For use during the rains, a chimney and wide hearth had been installed in the adobe, and while Calixto was building a roaring fire Seyd directed a piratical raid on Billy’s trunks. At first his search returned only muddy overalls and soiled clothing of various sorts, but at the very bottom—just as they had been placed by the hands of a careful mother—a new suit of flannel pajamas and a voluminous woolen bathrobe appeared. When, with some misgivings, and confused, he suggested a change, a touch of the girl’s old archness flashed out. Her smile was almost mischievous as she returned thanks.

“I’m sorry there’s nothing better to offer.” The smile emboldened him to add: “But they will serve till we have something to eat. Then you may have the fire all to yourself to dry your own things.”

She smiled again when, returning with food and coffee prepared by Calixto’s woman, he exclaimed, “You look like the Queen of Sheba!”

With the brown-black hair swinging almost to her knees and the bathrobe—a gorgeous affair in pink chosen with an eye to Billy’s vivid taste—belted in to her waist and pajamas ballooning beneath over small bare feet, she did look Oriental. When the coffee and food had relit her eyes and restored her usual faint color he was sure that she had never looked so distractingly pretty. The effect was not diminished either by her small vexed frowns at the revelations of smooth whiteness caused by the persistent slipping of the wide sleeves. When, as they sat by the fire after the meal, warmth and fatigue moved her to a yawn and he caught the full redness of her mouth before she could cover it the intimacy of it all sent the blood drumming through his pulses. If her serious eyes restrained him, they did not repress his thought.

“I have you—now! I have you at last, and I’ll never let you go again!”
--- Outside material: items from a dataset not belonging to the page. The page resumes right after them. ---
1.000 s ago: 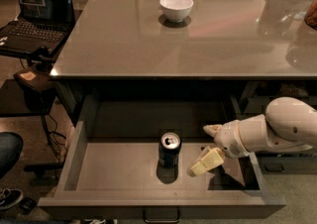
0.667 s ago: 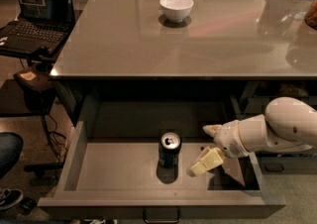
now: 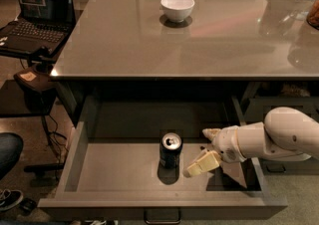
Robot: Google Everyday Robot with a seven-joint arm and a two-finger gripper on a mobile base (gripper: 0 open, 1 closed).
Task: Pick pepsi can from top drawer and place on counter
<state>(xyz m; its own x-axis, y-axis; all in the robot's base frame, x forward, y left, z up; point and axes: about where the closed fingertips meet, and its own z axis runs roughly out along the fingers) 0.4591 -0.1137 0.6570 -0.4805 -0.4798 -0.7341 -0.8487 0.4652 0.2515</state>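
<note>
The gripper [image 3: 197,151] is inside the top drawer [image 3: 107,171], wide open and holding nothing, just beside the standing pepsi can [image 3: 170,150].

Room setting. Upper left: an open black laptop [image 3: 36,7] on a small dark side table [image 3: 12,53], with thin black cables [image 3: 53,125] hanging toward the speckled brown hard floor [image 3: 27,135]. Lower left: a blue-jeaned knee [image 3: 7,152]. The cream two-finger gripper [image 3: 196,152], fingers spread, sits lower centre-right.
</note>
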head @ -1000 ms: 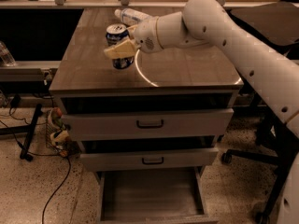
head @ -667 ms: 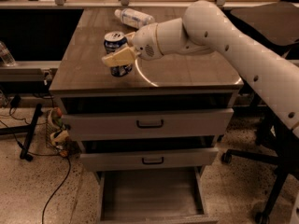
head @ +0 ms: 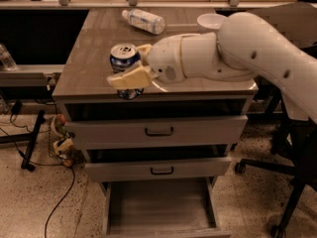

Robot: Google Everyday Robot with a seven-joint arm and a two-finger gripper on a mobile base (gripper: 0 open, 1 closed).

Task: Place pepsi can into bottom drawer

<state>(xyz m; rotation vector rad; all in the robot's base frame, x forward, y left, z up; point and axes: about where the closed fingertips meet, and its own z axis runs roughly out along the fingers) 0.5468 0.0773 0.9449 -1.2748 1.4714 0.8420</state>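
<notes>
The pepsi can (head: 122, 58), dark blue with a silver top and pull tab, is upright and held in my gripper (head: 130, 71) above the front left edge of the cabinet top. One cream finger (head: 130, 78) crosses the can's front and the other sits behind it. My white arm (head: 237, 48) reaches in from the right. The bottom drawer (head: 161, 208) is pulled out at the foot of the cabinet, below and to the right of the can. Its flat floor is bare.
A clear plastic bottle (head: 144, 20) lies on its side at the back of the cabinet top (head: 94, 48). A white bowl (head: 211, 20) sits at the back right. Two upper drawers (head: 158, 131) with black handles are slightly open. Cables and clutter lie on the floor at left.
My gripper has carried the can from the middle of the cabinet top forward to its front left edge. The can stays upright in the grasp.
</notes>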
Undoubtedly she furnished the inspiration which kindled a sudden light in his eyes. “Why not?” he urged against the one objection that occurred in his thought. “It’s an awful smash at the conventions, but—it’s the only way. He locked me in to drown—and do you suppose that he’d hesitate if he were here now in my shoes? I guess not. And if he would, I won’t. By the Lord, I’ll do it!”

He rose soon after reaching his conclusion. “You must be very tired, so I’ll go now and leave you to dry your things. You know, we start early in the morning.”
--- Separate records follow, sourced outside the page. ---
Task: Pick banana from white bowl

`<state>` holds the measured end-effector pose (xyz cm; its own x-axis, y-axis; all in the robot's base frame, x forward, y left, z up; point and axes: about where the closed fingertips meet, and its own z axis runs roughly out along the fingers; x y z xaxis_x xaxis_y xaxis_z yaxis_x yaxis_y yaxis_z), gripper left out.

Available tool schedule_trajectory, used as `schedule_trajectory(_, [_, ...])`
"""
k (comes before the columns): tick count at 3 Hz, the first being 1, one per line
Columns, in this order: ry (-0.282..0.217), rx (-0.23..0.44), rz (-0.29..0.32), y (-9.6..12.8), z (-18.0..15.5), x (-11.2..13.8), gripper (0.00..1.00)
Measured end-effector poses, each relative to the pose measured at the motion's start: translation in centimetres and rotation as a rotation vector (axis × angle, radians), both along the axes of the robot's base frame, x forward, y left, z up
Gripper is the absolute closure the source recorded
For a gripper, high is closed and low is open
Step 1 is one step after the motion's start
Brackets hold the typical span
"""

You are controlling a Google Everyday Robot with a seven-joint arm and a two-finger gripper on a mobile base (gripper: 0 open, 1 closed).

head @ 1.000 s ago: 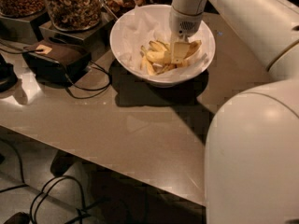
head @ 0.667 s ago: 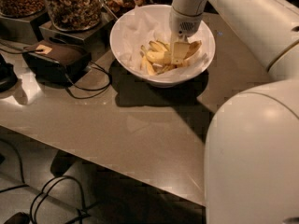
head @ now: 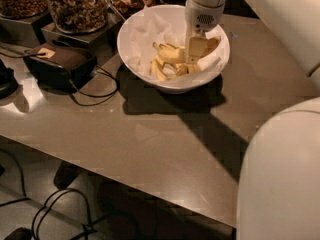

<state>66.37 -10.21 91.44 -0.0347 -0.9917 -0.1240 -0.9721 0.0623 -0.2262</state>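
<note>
The white bowl (head: 136,59) stands at the back of the brown table, lined with crumpled white paper. Several yellow bananas lie in its middle. The longest curved banana (head: 169,55) lies with its pointed tip toward the upper left. My gripper (head: 196,54) reaches down into the bowl from above, right at the bananas and just right of the long one. Part of the fruit is hidden behind it. Another yellow piece (head: 213,43) shows to its right.
Glass jars of nuts (head: 79,5) stand on metal bases at the back left. A black box (head: 59,64) with cables lies left of the bowl. My white arm and body (head: 280,174) fill the right side. The table's front edge runs diagonally, with cables on the floor (head: 60,209).
</note>
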Motion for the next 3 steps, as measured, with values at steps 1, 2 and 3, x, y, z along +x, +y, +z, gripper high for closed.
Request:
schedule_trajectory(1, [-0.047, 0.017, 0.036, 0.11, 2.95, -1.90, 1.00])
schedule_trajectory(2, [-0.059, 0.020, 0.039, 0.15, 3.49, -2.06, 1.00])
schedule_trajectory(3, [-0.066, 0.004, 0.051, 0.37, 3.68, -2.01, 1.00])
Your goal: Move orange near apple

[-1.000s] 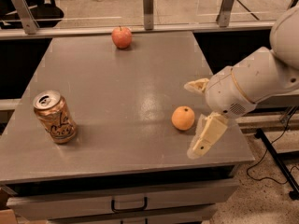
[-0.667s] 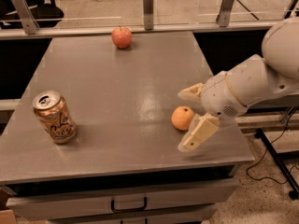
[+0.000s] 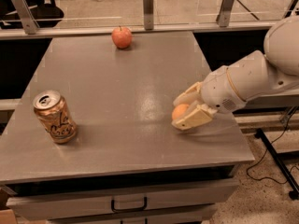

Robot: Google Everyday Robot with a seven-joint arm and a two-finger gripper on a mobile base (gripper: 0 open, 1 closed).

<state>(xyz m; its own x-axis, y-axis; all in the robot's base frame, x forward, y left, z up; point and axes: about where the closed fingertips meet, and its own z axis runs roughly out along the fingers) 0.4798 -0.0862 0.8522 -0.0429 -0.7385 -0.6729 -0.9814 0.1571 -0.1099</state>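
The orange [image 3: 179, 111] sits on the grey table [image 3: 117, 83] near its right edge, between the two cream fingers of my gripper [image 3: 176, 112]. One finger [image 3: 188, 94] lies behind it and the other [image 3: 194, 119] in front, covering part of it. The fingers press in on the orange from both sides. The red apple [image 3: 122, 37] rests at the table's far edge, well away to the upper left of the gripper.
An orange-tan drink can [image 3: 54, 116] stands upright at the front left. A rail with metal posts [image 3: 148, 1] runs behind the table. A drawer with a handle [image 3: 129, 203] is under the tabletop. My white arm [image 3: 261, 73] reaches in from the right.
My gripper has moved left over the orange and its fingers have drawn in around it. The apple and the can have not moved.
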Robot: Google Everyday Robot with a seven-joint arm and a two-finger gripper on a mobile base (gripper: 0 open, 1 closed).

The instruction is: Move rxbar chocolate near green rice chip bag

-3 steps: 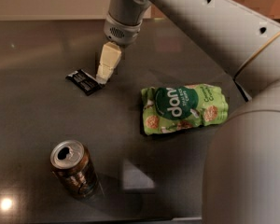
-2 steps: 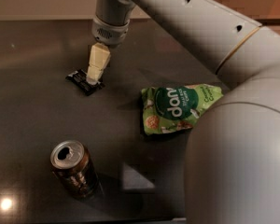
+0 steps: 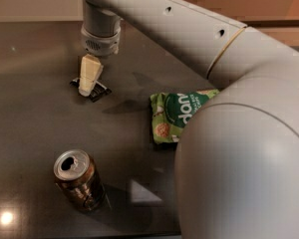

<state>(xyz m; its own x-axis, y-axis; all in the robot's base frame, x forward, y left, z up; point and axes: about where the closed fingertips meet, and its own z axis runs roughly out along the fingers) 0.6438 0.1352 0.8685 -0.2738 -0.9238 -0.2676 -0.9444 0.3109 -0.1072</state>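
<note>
"While your pincer [image 3: 85,86] hangs there, what lies on the dark glossy bench [image 3: 35,123], starting at the left?"

"Toward the front left corner stands an opened brown metal drink can [image 3: 78,180], upright. It is no part of my job and well apart from the rest. Further back, nearer the left edge than the right, lies the small flat black foil-wrapped rxbar chocolate [image 3: 100,90]."

"And the pincer?"

"It points straight down on that bar, its cream tip at the wrapper. I come from above because so flat a thing offers no side to take. Whether it is wide, narrow, or already has the bar, I cannot tell."

"Then further right?"

"Past the middle lies the light green puffy green rice chip bag [image 3: 174,116], flat on its back. My own pale arm [image 3: 189,29] covers its right end. The bar is apart from it, so I judge the carrying is yet to be done."
</note>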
“Start early?” She opened her sleepy eyes.

“Listen!” He took her gently by both shoulders. “We have been held apart so far by all sorts of accidents and misunderstandings. You know how closely we came to utter shipwreck?” Her shiver answering, he went on, “Now, will you trust—leave all to me?”

She had been no woman if she had not divined the restraint behind his quiet during the last warm hour, and, rising suddenly upon small bare toes, she paid him for his consideration. “I will do anything you say.”